Let’s remind ourselves of the model we’re using in this article series.

If we’re talking from the perspective of the set theory, you can look at each table as one set. Same stands for query results. Technically the result of each query is a new table and you’ll treat it in the same manner as the regular table – this query result is also a set; you can write new queries using this query as a table etc.

Set Theory and Venn Diagrams

In SQL Server we have 3 important operators at our disposal – UNION (ALL), INTERSECT, and EXCEPT. They return the result of related operators from the set theory (on the picture below).

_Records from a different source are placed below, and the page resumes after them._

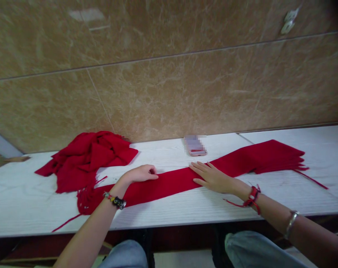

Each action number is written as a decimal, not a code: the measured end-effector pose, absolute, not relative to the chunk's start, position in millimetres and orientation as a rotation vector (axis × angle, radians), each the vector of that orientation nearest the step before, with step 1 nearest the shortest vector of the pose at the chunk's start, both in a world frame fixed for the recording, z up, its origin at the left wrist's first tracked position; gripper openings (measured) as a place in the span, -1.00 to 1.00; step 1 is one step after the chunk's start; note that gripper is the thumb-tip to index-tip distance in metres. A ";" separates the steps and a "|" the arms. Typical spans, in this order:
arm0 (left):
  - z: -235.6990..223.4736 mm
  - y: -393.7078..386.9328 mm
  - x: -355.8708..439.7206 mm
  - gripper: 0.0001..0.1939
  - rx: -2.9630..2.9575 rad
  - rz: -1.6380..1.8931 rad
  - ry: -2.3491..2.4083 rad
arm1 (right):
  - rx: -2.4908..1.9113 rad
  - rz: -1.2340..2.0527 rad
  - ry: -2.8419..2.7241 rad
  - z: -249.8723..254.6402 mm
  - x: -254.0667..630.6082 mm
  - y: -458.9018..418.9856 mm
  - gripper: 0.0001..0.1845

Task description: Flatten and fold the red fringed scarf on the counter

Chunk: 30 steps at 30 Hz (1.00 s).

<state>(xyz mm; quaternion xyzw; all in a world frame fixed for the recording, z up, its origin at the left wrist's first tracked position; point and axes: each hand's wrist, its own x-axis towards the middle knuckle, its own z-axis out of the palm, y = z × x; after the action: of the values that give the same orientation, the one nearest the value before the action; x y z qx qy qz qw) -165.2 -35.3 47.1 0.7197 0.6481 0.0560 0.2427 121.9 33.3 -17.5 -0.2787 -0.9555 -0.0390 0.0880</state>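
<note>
A long red scarf (241, 162) with fringed ends lies stretched across the white table (169, 212). My left hand (139, 174) rests on its upper edge near the middle, fingers curled loosely against the cloth. My right hand (210, 175) lies flat on the scarf just to the right, fingers stretched out and together, pointing left. A beaded bracelet sits on my left wrist, a red string and a metal bangle on my right arm.
A crumpled heap of red scarves (87, 156) lies at the back left of the table. A pink phone (196, 146) lies near the marble-tiled wall (169, 74), just behind my right hand. My knees in jeans show below the table's front edge.
</note>
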 end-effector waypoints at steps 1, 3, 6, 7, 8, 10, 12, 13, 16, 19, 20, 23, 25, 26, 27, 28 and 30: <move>46.2 -31.8 -164.9 -0.74 1.947 0.170 1.755 | -0.838 -0.110 -2.848 -17.2 121.8 33.1 -0.38; 42.6 -26.0 -163.4 -0.71 1.912 0.192 1.741 | -0.858 -0.093 -2.861 -16.2 121.6 32.5 -0.37; 35.6 -22.0 -160.8 -0.77 1.891 0.206 1.739 | -0.884 -0.065 -2.875 -14.7 121.4 31.5 -0.37; 33.6 -22.2 -160.1 -0.78 1.895 0.219 1.743 | -0.893 -0.055 -2.874 -14.4 121.5 31.2 -0.37; 31.9 -23.0 -159.4 -0.78 1.901 0.233 1.751 | -0.902 -0.047 -2.874 -14.2 121.5 31.0 -0.38; 29.6 -25.8 -158.2 -0.75 1.915 0.250 1.776 | -0.914 -0.033 -2.878 -13.9 121.4 30.7 -0.38; 28.4 -28.5 -157.4 -0.73 1.925 0.239 1.813 | -0.919 -0.033 -2.883 -14.2 121.3 30.5 -0.39; 28.2 -29.5 -157.1 -0.75 1.929 0.227 1.837 | -0.921 -0.039 -2.883 -14.5 121.4 30.6 -0.39; 30.1 -32.9 -155.5 -0.86 1.956 0.190 1.914 | -0.911 -0.071 -2.869 -16.1 122.0 31.2 -0.41; 36.9 -41.7 -149.6 -0.79 2.017 0.173 1.976 | -0.886 -0.090 -2.878 -17.3 123.0 31.9 -0.41; 40.0 -46.2 -146.4 -0.78 2.066 0.170 2.012 | -0.884 -0.093 -2.884 -16.9 122.9 31.8 -0.41; 48.7 -61.7 -136.5 -0.75 2.284 0.107 2.012 | -0.896 -0.124 -2.868 -11.8 119.3 28.1 -0.44; 51.7 -69.9 -132.3 -0.69 2.360 -0.002 1.889 | -0.873 -0.151 -2.850 -5.2 113.5 22.7 -0.47; 52.3 -72.7 -131.4 -0.67 2.351 -0.049 1.828 | -0.842 -0.147 -2.853 -1.5 109.9 19.3 -0.48; 52.6 -74.7 -131.1 -0.67 2.331 -0.083 1.790 | -0.800 -0.126 -2.867 1.8 106.1 15.7 -0.48; 52.9 -76.0 -131.4 -0.67 2.310 -0.105 1.777 | -0.750 -0.087 -2.892 4.5 102.4 12.3 -0.47; 54.5 -78.3 -132.5 -0.65 2.266 -0.131 1.780 | -0.660 0.020 -2.949 7.1 96.4 6.8 -0.45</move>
<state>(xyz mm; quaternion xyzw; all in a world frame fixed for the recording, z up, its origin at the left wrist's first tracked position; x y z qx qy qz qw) -132.5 -78.3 54.5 0.7791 0.6119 -0.0450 0.1284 96.4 6.8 7.1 -0.2179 -0.9741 0.0065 0.0596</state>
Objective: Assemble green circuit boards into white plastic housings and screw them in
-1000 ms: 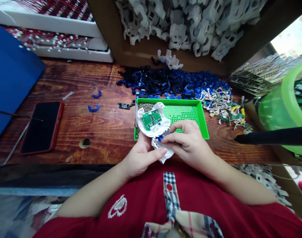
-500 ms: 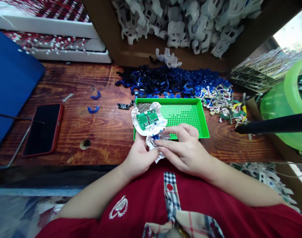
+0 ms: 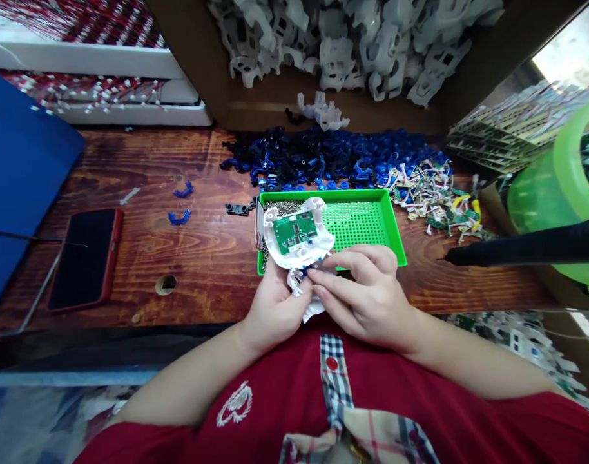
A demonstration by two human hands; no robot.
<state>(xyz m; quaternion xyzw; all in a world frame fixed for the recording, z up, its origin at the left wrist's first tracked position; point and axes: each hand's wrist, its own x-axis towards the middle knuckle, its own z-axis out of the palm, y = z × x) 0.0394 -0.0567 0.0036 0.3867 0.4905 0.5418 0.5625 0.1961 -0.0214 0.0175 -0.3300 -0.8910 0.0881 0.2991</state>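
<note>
My left hand (image 3: pixel 278 306) is closed around a white plastic housing (image 3: pixel 294 256), its thumb lying along the lower part. A green circuit board (image 3: pixel 294 233) sits in the upper half of that housing. My right hand (image 3: pixel 365 290) has its fingertips pinched at the lower part, beside a small blue piece (image 3: pixel 304 272). Whether those fingertips grip the blue piece or the housing itself is hidden. Under the housing stands a green perforated tray (image 3: pixel 397 235), with small metal screws (image 3: pixel 285 207) at its left end.
Blue and black plastic parts (image 3: pixel 314 158) lie heaped behind the tray. Small wired boards (image 3: pixel 423 187) are piled to its right, near a black rod-shaped tool (image 3: pixel 521 245). A phone (image 3: pixel 86 258) lies at left. White shells (image 3: pixel 343 48) fill a box at the back.
The housing has shifted slightly right and turned a little in my left hand. My right fingers stay at its lower part; the view has moved slightly.
</note>
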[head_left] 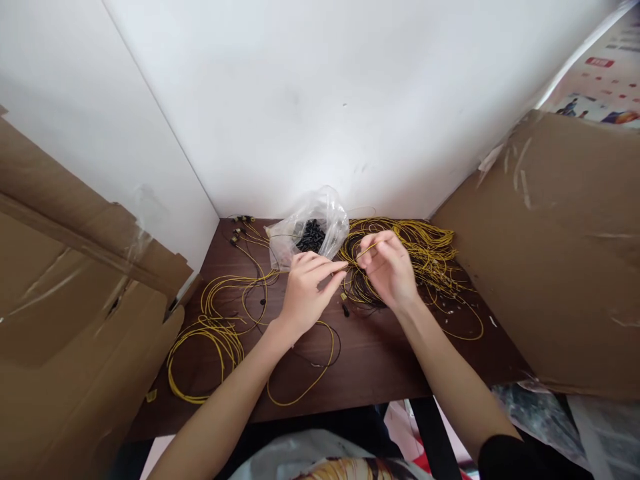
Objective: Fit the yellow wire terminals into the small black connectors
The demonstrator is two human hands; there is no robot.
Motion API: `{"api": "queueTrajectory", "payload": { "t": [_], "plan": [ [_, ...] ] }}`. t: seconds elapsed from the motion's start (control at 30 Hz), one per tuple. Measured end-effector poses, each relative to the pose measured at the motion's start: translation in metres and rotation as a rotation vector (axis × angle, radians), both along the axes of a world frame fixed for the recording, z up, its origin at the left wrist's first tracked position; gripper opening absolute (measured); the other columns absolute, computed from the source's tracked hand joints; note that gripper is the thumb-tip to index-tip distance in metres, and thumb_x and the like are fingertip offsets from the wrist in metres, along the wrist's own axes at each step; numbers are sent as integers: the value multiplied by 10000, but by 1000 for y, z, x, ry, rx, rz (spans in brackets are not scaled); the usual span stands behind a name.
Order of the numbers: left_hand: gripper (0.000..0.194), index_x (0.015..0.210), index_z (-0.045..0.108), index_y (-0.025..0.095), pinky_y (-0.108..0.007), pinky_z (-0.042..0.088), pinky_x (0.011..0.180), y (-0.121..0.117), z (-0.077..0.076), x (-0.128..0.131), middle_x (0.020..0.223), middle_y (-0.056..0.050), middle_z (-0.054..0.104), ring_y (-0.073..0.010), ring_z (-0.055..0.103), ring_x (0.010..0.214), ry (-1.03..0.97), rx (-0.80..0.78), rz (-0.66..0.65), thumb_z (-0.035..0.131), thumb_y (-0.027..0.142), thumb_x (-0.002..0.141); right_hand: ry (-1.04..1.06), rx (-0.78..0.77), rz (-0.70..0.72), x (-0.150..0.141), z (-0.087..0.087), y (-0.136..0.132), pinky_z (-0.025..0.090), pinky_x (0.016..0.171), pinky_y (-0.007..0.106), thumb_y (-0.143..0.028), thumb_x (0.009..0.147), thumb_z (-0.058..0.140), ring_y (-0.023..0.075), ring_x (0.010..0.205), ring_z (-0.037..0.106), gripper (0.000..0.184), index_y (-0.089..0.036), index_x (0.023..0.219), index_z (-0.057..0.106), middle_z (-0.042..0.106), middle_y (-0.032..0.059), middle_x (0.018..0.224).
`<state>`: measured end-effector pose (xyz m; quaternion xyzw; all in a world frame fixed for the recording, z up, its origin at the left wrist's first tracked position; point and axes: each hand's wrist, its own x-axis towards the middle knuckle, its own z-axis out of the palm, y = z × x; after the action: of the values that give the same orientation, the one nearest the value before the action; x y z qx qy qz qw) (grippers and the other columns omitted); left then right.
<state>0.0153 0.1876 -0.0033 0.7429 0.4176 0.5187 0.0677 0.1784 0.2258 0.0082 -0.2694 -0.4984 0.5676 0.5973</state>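
Note:
My left hand [313,287] is over the middle of the table, its thumb and forefinger pinched together. What lies between those fingertips is too small to make out. Close by on the right, my right hand [390,267] pinches a thin yellow cable [371,248] between thumb and fingers. A short gap separates the two hands. Below them on the tabletop lie a small black part [345,311] and a small yellow piece [343,296]. One loose loop of yellow and black cable [300,403] curves under my left wrist.
A clear plastic bag [285,240] of small black parts [311,235] stands against the white wall. Behind my right hand spreads a big heap of yellow cables [430,243]. Coiled yellow cables [173,373] lie left. Cardboard [560,253] walls flank the brown table [370,367].

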Motion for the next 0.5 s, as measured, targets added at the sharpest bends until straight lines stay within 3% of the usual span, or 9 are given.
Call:
{"api": "queueTrajectory", "payload": {
  "t": [0.17,0.27,0.37,0.5],
  "plan": [
    [117,901,725,197,-366,437,778,3,3,-5,779,-23,729,-160,591,732,-106,-30,-64,623,204,844,110,212,-163,22,55,2,444,534,229,-410,782,677,76,528,507,211,-277,809,516,656,-52,762],
    [138,924,728,191,-344,462,735,3,6,-5,737,-22,729,-155,593,700,-197,-71,-135,611,195,852,12,269,-178,28,75,-7,471,545,243,-396,754,719,91,554,558,237,-272,805,525,666,-42,743],
    [131,913,732,179,-346,467,743,2,8,-5,750,-27,738,-155,601,695,-233,-82,-137,622,185,842,-62,236,-129,24,74,-17,483,533,242,-381,776,700,100,580,595,216,-255,816,530,681,-24,763],
    [120,897,735,178,-334,480,725,1,7,-5,756,-30,741,-155,611,704,-278,-117,-142,633,196,834,9,135,-116,20,54,-25,471,511,210,-329,790,686,91,596,601,170,-242,820,542,662,-28,718]
  ]
}}
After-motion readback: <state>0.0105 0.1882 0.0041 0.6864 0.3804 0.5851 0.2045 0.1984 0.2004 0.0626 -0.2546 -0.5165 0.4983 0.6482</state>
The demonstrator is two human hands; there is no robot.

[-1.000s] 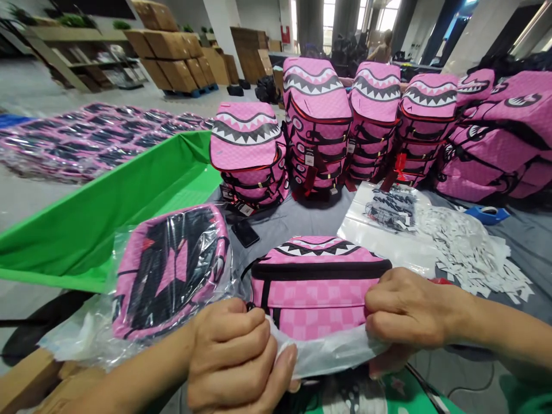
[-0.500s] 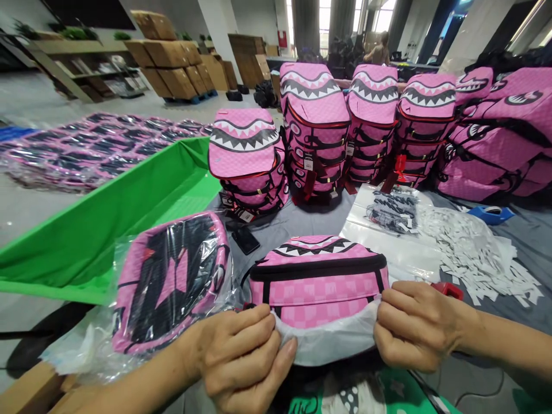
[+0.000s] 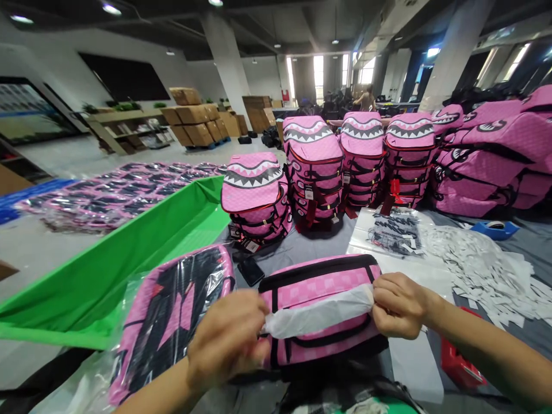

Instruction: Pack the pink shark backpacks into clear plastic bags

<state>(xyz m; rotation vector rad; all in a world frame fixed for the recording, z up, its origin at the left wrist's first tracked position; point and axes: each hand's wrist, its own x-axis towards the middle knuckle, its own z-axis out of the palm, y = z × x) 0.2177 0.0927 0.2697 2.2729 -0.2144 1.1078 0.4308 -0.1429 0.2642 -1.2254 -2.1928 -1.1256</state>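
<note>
A pink bag (image 3: pixel 308 292) rests between two hands, a white wrap (image 3: pixel 319 314) stretched across its front, the right hand (image 3: pixel 397 305) pinching one end, the blurred left hand (image 3: pixel 230 339) the other. Beyond the left lies a phone (image 3: pixel 250 271); beyond the right, white slips (image 3: pixel 483 273).

Holds a strip of white film (image 3: pixel 321 312) by its ends, with the blurred left hand (image 3: pixel 230 339) and the right hand (image 3: pixel 399 305), across the front of a black-trimmed pink bag (image 3: pixel 314 352). Has a plastic-wrapped bag (image 3: pixel 176 316) and green container (image 3: pixel 107 287) to the left, a red object (image 3: pixel 457 359) and white slips (image 3: pixel 483 270) to the right, and a dark phone (image 3: pixel 250 270) and stacked pink backpacks (image 3: pixel 313 172) beyond.
</note>
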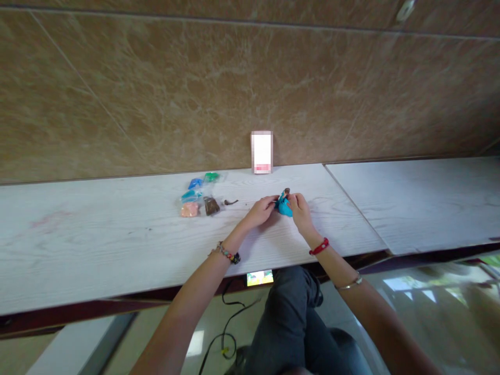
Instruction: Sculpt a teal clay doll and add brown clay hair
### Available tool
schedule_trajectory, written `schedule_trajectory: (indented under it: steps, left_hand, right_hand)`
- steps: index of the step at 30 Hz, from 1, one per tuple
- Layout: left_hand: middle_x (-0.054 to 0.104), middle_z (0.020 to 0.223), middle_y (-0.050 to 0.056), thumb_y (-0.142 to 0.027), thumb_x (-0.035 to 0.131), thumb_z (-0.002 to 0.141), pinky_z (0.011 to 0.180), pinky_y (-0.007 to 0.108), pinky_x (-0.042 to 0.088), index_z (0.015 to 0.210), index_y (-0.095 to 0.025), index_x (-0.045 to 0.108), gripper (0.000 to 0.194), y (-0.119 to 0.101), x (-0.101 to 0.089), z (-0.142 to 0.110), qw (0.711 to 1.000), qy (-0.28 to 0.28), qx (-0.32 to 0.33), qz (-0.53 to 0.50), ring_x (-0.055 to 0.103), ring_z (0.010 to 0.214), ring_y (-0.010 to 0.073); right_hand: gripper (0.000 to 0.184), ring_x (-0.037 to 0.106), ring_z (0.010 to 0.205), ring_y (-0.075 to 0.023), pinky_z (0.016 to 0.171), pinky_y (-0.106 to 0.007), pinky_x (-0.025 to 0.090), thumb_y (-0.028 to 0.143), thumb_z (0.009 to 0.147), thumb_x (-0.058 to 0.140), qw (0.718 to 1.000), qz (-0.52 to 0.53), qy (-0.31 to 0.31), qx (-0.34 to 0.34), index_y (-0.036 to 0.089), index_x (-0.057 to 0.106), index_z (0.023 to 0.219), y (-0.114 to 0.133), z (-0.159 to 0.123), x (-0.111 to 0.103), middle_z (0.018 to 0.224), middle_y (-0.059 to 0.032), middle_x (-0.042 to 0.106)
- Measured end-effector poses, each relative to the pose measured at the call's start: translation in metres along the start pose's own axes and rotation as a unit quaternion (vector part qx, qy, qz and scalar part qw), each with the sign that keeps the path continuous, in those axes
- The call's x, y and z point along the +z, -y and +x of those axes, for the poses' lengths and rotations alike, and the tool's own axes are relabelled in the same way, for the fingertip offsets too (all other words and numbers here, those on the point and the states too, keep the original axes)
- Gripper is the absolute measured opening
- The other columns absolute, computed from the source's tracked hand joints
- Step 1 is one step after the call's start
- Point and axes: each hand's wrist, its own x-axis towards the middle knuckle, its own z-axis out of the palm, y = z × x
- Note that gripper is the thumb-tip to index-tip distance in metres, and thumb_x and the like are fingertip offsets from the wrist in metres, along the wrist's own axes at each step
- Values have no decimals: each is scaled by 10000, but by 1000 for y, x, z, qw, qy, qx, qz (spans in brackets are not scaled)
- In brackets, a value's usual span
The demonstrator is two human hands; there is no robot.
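Note:
A small clay figure (285,207) stands on the white table, with a wide bright-blue lower part and a brown and skin-coloured top. My left hand (262,211) reaches it from the left, its fingertips closed on the blue edge. From the other side my right hand (300,211) has its bent fingers pressed together against the figure's upper blue part. What exactly lies between those fingertips is too small to make out. A thin dark brown piece (230,202), apparently clay, lies to the left of my left hand.
Left on the table are bags of brown (211,206), peach (189,210), light-blue (191,196), blue (195,183) and green (211,177) clay. A blurred white card or screen (262,152) leans on the marbled wall. Below the table edge are a lit screen (260,277) and a cable.

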Motion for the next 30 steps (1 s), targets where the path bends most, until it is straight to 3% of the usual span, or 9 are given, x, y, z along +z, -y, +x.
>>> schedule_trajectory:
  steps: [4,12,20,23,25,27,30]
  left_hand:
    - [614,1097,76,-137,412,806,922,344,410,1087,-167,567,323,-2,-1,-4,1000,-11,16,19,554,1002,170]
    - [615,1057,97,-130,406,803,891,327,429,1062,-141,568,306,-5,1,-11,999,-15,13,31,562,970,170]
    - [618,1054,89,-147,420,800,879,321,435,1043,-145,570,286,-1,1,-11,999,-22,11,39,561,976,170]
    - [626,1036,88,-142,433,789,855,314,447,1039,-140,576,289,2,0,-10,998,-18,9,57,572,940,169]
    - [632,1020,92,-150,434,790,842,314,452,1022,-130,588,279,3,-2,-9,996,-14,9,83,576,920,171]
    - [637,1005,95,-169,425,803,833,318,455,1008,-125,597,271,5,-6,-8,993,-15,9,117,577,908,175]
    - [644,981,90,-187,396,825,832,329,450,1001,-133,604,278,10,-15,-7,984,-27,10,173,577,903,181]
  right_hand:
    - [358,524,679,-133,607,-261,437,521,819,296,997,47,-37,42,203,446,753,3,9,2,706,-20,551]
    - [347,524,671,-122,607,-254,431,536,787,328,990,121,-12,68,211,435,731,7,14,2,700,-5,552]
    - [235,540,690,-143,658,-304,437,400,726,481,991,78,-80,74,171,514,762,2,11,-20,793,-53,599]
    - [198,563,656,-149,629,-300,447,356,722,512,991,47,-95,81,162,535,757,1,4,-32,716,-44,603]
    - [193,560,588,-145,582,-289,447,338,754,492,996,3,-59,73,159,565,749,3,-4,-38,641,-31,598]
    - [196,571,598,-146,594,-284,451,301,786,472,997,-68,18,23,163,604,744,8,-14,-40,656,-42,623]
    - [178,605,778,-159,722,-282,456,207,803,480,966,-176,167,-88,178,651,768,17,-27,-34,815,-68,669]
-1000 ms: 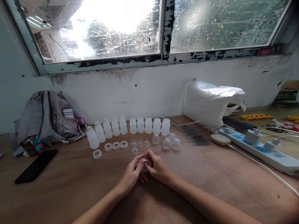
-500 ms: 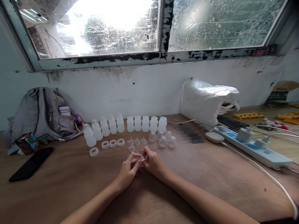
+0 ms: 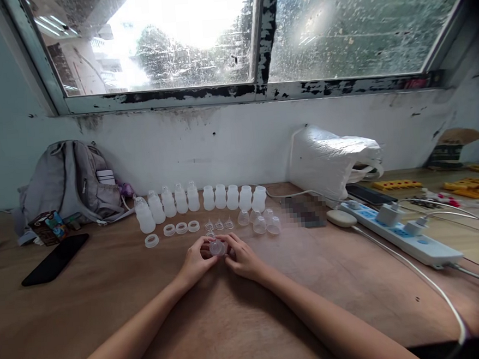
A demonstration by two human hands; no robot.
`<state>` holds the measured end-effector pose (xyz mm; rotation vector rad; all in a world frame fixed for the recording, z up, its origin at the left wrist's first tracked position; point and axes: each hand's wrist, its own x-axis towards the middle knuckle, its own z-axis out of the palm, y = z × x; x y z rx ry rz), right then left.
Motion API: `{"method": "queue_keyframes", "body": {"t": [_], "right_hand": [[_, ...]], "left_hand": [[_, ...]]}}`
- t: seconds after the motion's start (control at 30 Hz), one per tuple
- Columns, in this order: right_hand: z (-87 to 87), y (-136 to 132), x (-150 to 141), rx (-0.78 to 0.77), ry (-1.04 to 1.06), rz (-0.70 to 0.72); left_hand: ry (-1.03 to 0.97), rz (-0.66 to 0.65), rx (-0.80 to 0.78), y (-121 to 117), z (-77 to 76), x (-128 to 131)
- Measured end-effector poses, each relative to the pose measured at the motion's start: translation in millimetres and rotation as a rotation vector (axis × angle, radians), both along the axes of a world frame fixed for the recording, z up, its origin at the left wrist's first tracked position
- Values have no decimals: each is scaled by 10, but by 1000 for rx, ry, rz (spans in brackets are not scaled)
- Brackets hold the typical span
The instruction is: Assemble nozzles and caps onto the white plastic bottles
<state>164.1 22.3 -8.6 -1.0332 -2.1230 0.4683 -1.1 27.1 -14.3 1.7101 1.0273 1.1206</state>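
Between the fingertips of my left hand [image 3: 196, 262] and my right hand [image 3: 244, 258] is a translucent baby bottle collar ring [image 3: 217, 249], its round face turned towards me. A clear nipple seems to sit in it, partly hidden by fingers. Just beyond my hands stand several clear bottle nipples [image 3: 218, 224]. Loose white collar rings [image 3: 181, 228] lie to their left, and clear dome caps [image 3: 259, 225] to their right. Farther back, capped baby bottles [image 3: 169, 203] form the left of a row, with open bottle bodies [image 3: 232, 197] on the right.
A black phone [image 3: 55, 259], a small carton [image 3: 48, 228] and a grey backpack [image 3: 69, 180] are at the left. On the right are a white plastic bag [image 3: 328, 162], a power strip [image 3: 403, 233] with cables, a white oval device [image 3: 342, 219] and yellow parts [image 3: 470, 187].
The collar ring has been tilted so that its round face shows instead of its edge. My hands have spread slightly around it, and the view has shifted a little.
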Motion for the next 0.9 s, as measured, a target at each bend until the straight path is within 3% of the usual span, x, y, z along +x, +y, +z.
{"method": "queue_keyframes", "body": {"t": [0.1, 0.23, 0.37, 0.5, 0.53, 0.63, 0.67, 0.8, 0.9], "right_hand": [[55, -22, -5, -5, 76, 71], [68, -13, -17, -57, 249, 19], [44, 38, 4, -156, 400, -36], [32, 120, 61, -175, 456, -138], [32, 139, 75, -168, 453, -166], [31, 176, 106, -141, 426, -228], [28, 182, 111, -132, 421, -240], [10, 186, 121, -111, 418, -251], [-4, 190, 126, -113, 412, -255]], "left_hand": [[5, 48, 49, -3, 27, -5], [6, 66, 93, -28, 159, 16], [93, -73, 158, 9, 375, 28], [330, -237, 165, 285, 585, 5], [427, -205, 206, 400, 628, 0], [749, 105, 356, 806, 725, 0], [791, 155, 358, 943, 745, 6], [874, 240, 362, 1377, 770, 64], [926, 272, 351, 1539, 751, 143]]}}
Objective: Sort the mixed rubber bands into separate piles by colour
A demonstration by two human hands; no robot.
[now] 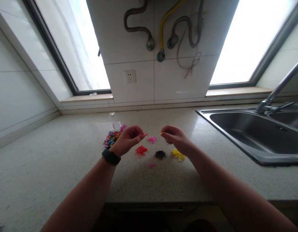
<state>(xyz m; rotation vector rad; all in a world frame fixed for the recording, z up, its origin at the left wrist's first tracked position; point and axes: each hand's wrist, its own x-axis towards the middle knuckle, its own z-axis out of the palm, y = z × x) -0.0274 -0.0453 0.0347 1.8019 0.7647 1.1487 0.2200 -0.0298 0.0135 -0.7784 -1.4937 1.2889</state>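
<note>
My left hand (130, 138), with a dark watch on its wrist, pinches a small red rubber band (145, 135). Across from it, my right hand (173, 136) pinches a small yellow rubber band (161, 133). Below and between the hands lie little piles of bands: a red pile (141, 150), a pink pile (152, 139), a black pile (160, 154) and a yellow pile (178, 155) partly under my right forearm. A smaller pink cluster (152, 165) is nearer the front edge. Beside my left hand spreads a mixed multicoloured heap (112, 138), partly hidden by that hand.
A clear plastic container (114, 120) is behind the mixed heap. To the right, a steel sink (232, 141) with a tap (272, 93) is set into the speckled countertop (74, 167). The tiled wall behind bears a socket (130, 76) and hoses (161, 35).
</note>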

The easiest way to explain this is:

UNION – Returns elements from both sets (if there are duplicates, they are in the final set, only once)
UNION ALL – Same as the UNION operator, but will contain all duplicates
INTERSECT – Returns a set containing elements that are present in both sets
EXCEPT/MINUS (difference) – A MINUS B is a set containing elements from the set A that are not elements of the set B (so A MINUS (A INTERSECT B))

We won’t analyze situations where sets don’t have any common elements (A UNION B = all elements from A and B, A INTERSECT B = {}, A EXCEPT B = A, B EXCEPT A = B) and where set A = set B (A UNION B = A = B, A INTRSECT B = A = B, A EXCEPT B = B EXCEPT A = {}).

Set Theory and SQL

We talked a lot about the set theory so far, and now it’s time for some practice. We’ll write down a few queries which will show how UNION (ALL), INTERSECT and EXCEPT operators work.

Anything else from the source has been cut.